Soon Autosave Will Be Enabled By Default in Office Desktop Applications
Autosave is a really great idea in theory, but not always in practice. It’s been available in Microsoft Office for quote a while now, but it wasn’t on by default. That’s changing very soon.
AutoSave will be enabled by default in the upcoming semi-annual release of Office. This change means that for documents stored in OneDrive or SharePoint, your users will not have to worry about losing their changes. Changes will be stored in the cloud automatically, and users will no longer have to explicitly press Ctrl + S or the Save button.
See: https://www.microsoft.com/en-us/microsoft-365/roadmap?featureid=33017
If you’re a Tenant Admin of some sort, then you’ve probably received a message letting you know autosave is coming. This is a VERY important change to let your users know about.
Autosave is great if you are working in one document and you don’t want to lose any changes. The actual logic is a bit confusing, but the basic idea is that when you stop typing for a period of time – a short period of time – your changes are saved to the cloud, either directly or via OneDrive sync. That’s great! No more clicking that little brown square (it’s a 3.5″ diskette!). You won’t lose anything if your machine dies.

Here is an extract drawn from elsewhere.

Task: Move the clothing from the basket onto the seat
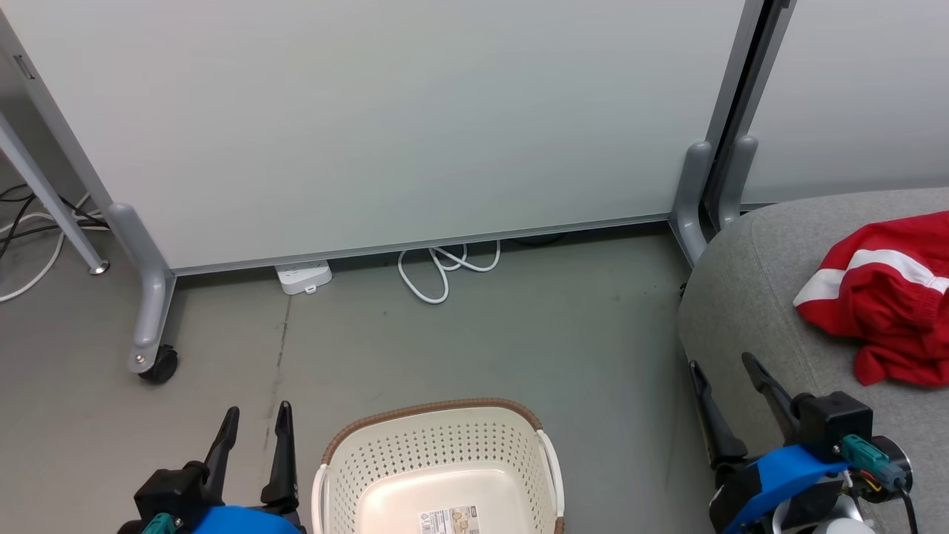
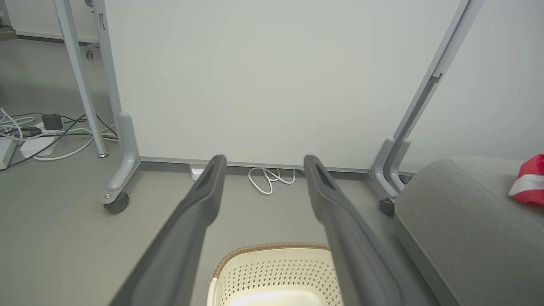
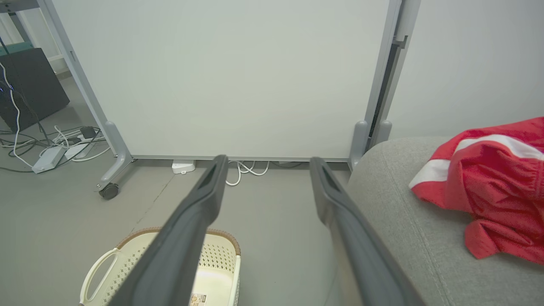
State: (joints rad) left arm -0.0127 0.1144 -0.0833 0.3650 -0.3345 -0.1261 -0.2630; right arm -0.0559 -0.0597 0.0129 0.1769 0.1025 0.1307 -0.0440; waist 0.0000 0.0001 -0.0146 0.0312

That’s all well and good, but many of us have a work style that means this may cause us real problems. Do you ever do this?
First, go find a file that’s like the one you want to create. Open it up in Word or Excel or whatever, and start typing. When you get to a good save point, do a Save As and give it a new name.
Sound familiar?
Well, with autosave enabled, you’re going to have a problem. As soon as you open that old document up and start typing, you’re going to be overwriting the old document you consider finished.
When you save with a new name, that new document is going to be exactly what you want. But the old document? Well, it’s no longer what it was – it contains all of the edits you just made.
The immediate reaction I’ve heard from many people is to simply turn off autosave. It’s not that hard to do. In Word, simply go into File / Options / Save and uncheck the box.
But if you turn off autosave altogether, you won’t get the benefits!
I think it’s better if we can change our habits instead. What I’m trying to do now is go find the file I want to start with, copy it to a new file (I like copy / paste in Windows Explorer) and then get to work. Yes, I forget some times, but I’m getting better at it.
This is one of those improvements that will undoubtedly trip you up at least once. But don’t throw the autosave out with the bath water. It’s a great idea, as long as you can adapt your work style to let it help you.
I recently ran into a major issue with the auto save default changing from “no” to “yes”. I had a workflow that automatically ran on a document and it would look at a property “approved” every time the file was changed.
If the document was approved, the workflow would change the permissions to read only on the document.
This workflow was in place and working beautifully for over a year.
One day I started getting problem reports. People said that files were being locked. After many hours of investigation, I figured out the issue. The files were now being “auto saved” every minute. During crunch times man people were working on many documents and the workflow would fire off every minute on each document that was being edited.
The workflow engine couldn’t keep up and the workflows started to be staggered and delayed. As long as there were pending workflows, people could not modify the file or it’s properties, because the files were “locked” by the workflows.
I had to disable the workflow. A new workflow runs periodically and checks whether any files need to have its permissions changed.
god point marcel. i also,wonder how this will work with versioning. will,a,new,major,version but created on each save? maybe that’s why the set the default number of versions to 500 on all libraries.
Thank you Marc for this info. I have the same concern about versions automatically saved, even with this functionality in O365; it’s difficult to go back to a prior version when you don’t have control over what it’s saving as a new version (I.e. what the difference is between versions). I was advising end users to edit in the application if they wanted to save specific changes as new versions, so now I will need to change my advice a bit.